Dr. Gelhous called for increased funding for research on safe motherhood, including research into the effects of drugs on pregnant women. “There is very little information available to help doctors know what the best dose of a particular medicine is for pregnant women and how that medication may affect the developing fetus,” he said.

Marlene Jezierski, a nurse who is a violence prevention educator at Allina Hospitals and Clinics in Minnesota, discussed the importance of educating health care professionals on how to screen for domestic violence. Stating that “domestic violence is a health care issue,” Ms. Jezierski made four recommendations:

  • Health care professionals should be educated in schools and the clinical environment in order to ensure competent screening;
  • Adults and teens should be universally screened for family and domestic violence;
  • Partnerships should be developed between health care and domestic abuse advocacy services; and
  • An infrastructure should be in place in order to maintain screening protocols.

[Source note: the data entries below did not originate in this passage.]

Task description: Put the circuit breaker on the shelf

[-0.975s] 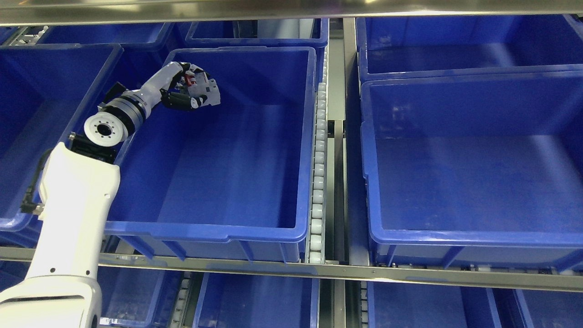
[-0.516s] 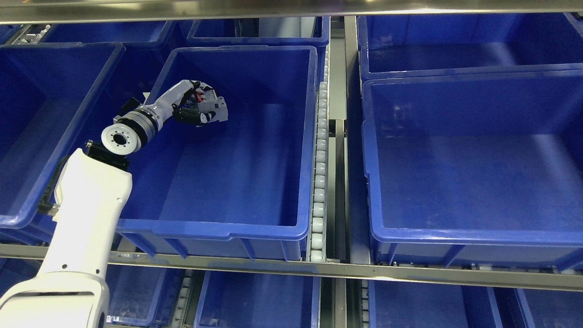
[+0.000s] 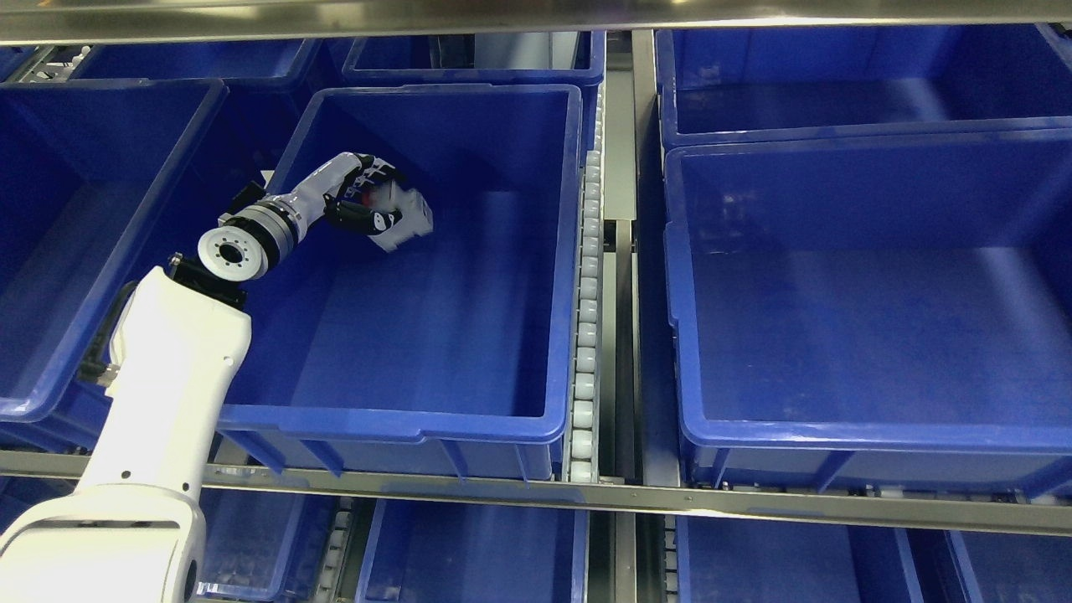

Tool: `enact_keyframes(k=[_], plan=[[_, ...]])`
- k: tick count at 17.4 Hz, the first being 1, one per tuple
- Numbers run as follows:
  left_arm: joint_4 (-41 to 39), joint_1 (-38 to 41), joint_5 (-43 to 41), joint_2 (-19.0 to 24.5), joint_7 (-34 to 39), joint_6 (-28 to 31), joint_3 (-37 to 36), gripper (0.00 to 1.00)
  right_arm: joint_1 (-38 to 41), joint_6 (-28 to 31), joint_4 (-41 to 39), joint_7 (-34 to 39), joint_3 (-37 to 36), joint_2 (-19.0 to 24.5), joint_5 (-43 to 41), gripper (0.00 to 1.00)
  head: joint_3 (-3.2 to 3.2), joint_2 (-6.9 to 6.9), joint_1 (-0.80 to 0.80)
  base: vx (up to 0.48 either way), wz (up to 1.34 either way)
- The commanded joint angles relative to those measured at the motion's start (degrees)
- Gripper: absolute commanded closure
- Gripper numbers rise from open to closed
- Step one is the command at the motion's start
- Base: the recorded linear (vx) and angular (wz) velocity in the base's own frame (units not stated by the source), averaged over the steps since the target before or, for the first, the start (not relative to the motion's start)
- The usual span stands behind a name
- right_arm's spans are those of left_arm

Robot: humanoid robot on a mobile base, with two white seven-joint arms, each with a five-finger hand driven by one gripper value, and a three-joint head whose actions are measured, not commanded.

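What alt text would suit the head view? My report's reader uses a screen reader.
The robot's left hand holds a blurred white circuit breaker over the inside of a blue bin on a shelf, with more blue bins alongside.

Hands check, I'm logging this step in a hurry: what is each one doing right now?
Left hand: closed on the circuit breaker, inside the blue bin.
Right hand: not in view.

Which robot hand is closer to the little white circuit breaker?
The left. The left hand is right at the circuit breaker, fingers around it inside the blue bin. The right hand is nowhere in the picture.
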Motion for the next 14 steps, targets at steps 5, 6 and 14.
enact_keyframes(k=[5, 6, 14], plan=[[2.32, -3.45, 0.59, -0.48, 5.22, -0.04, 0.2, 0.03, 0.07, -0.01, 0.0, -0.02, 0.0, -1.0, 0.0, 0.0, 0.0, 0.0, 0.0, 0.0, 0.0], [1.97, -4.86, 0.68, -0.48, 7.07, -0.04, 1.42, 0.01, -0.01, -0.01, 0.0, -0.02, 0.0, -1.0, 0.0, 0.0, 0.0, 0.0, 0.0, 0.0, 0.0], [-6.54, -8.83, 8.84, -10.55, 15.87, -1.09, 31.99, 0.01, 0.07, -0.01, 0.0, -0.02, 0.0, -1.0, 0.0, 0.0, 0.0, 0.0, 0.0, -0.023, 0.02]])
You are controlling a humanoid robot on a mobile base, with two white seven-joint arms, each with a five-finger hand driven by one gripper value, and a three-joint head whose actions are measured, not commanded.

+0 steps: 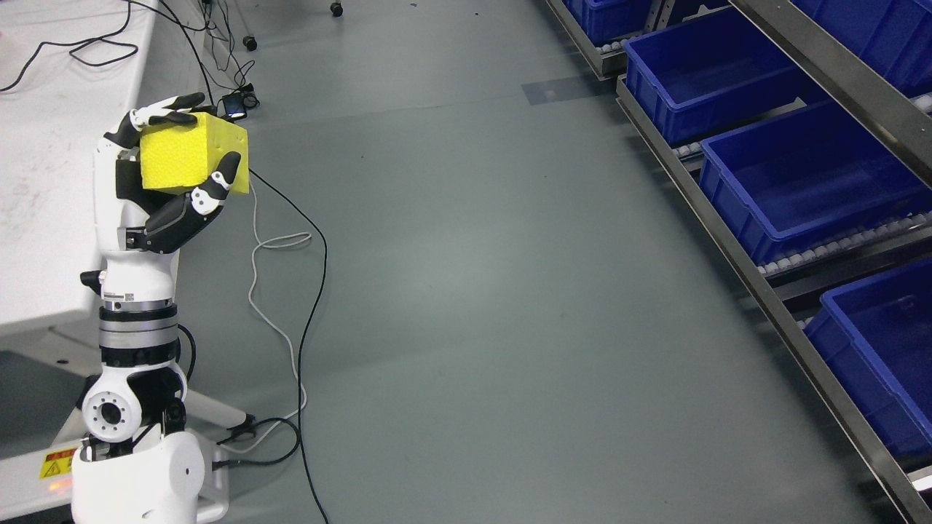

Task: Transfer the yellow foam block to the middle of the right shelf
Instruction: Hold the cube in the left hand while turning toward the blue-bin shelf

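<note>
Left hand [171, 171] gripping yellow foam block [191, 154], warning label [55, 464] unreadable

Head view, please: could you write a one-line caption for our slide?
Left robot hand holds the yellow foam block beside a white table, across the floor from blue bins on the shelf.

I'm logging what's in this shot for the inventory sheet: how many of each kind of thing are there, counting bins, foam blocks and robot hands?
Blue bins, counting those cut by the frame edge: 6, e.g.
Yellow foam block: 1
Robot hands: 1, the left hand, gripping the block
Total: 8
</note>
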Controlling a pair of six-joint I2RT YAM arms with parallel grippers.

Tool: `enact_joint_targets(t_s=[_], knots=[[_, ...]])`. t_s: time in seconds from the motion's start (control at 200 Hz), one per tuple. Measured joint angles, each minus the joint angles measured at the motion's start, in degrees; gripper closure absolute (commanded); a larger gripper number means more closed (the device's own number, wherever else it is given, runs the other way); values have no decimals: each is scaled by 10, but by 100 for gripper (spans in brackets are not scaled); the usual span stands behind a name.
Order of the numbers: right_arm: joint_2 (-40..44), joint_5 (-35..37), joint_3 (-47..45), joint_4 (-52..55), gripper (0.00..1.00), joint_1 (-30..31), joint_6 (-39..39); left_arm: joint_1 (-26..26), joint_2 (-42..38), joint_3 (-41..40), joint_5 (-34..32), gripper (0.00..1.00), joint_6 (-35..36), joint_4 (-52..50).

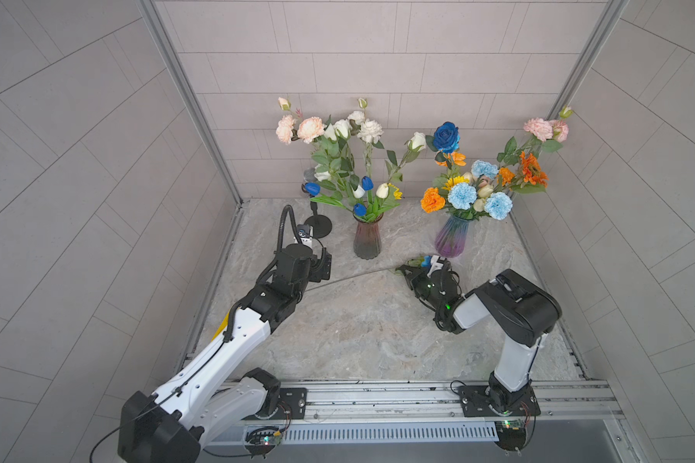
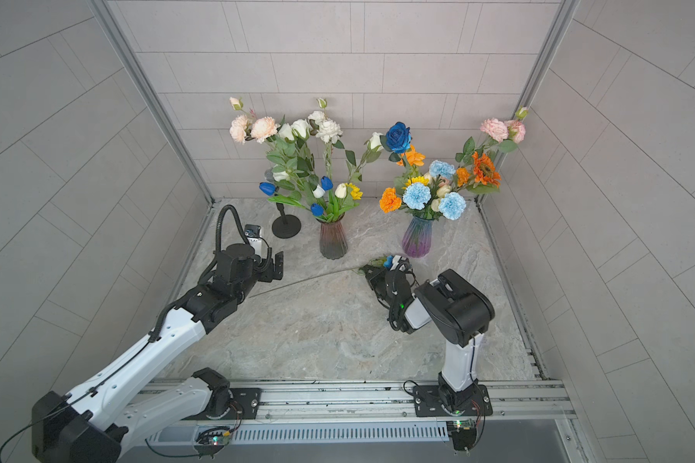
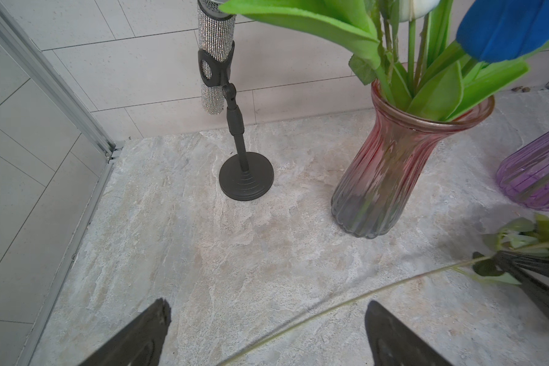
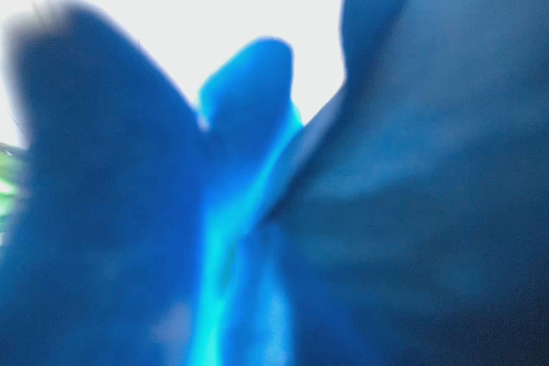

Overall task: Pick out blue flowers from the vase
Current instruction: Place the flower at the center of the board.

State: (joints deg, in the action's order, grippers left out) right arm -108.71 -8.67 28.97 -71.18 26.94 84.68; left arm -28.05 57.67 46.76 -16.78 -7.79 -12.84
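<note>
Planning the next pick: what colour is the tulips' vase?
Tulip vase: pink-red on top, fading to smoky grey below; clearest in the left wrist view.

Robot lab test cell, staged. Tile-look wall panels (image 1: 338, 60) on three sides, aluminium corner posts (image 1: 194, 108), marble-look tabletop (image 1: 358, 332). Two arms (image 1: 233, 344) bolted to aluminium rail (image 1: 378, 395), bare circuit boards (image 1: 508, 425) at front. Props: flower vases (image 1: 367, 240), mic stand (image 1: 318, 227).

Pale grey tiled walls (image 1: 338, 60) w/ alu corner posts (image 1: 189, 100) enclose a beige marble-look tabletop (image 1: 358, 320), evenly lit.
</note>
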Motion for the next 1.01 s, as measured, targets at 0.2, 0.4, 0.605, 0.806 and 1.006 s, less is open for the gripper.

Dr. Alice Ammerman of the University of North Carolina at Chapel Hill told the subcommittee about her state’s success with implementing the CDC’s WISEWOMAN program, which provides heart disease, obesity, and diabetes screening for women enrolled through the NBCCEDP. In addition to screening, the program provides these women with information about ways in which they can make nutritional, lifestyle, and behavioral changes that can improve their health.

First funded in 1995, the North Carolina program initially focused on dietary changes, but then expanded the program to include physical activity, smoking cessation, and osteoporosis and diabetes prevention. Dr. Ammerman said that the WISEWOMAN funding “has allowed us to build capacity in local health departments to provide substantially improved health promotion interventions and to link with existing complementary public health resources in the community.”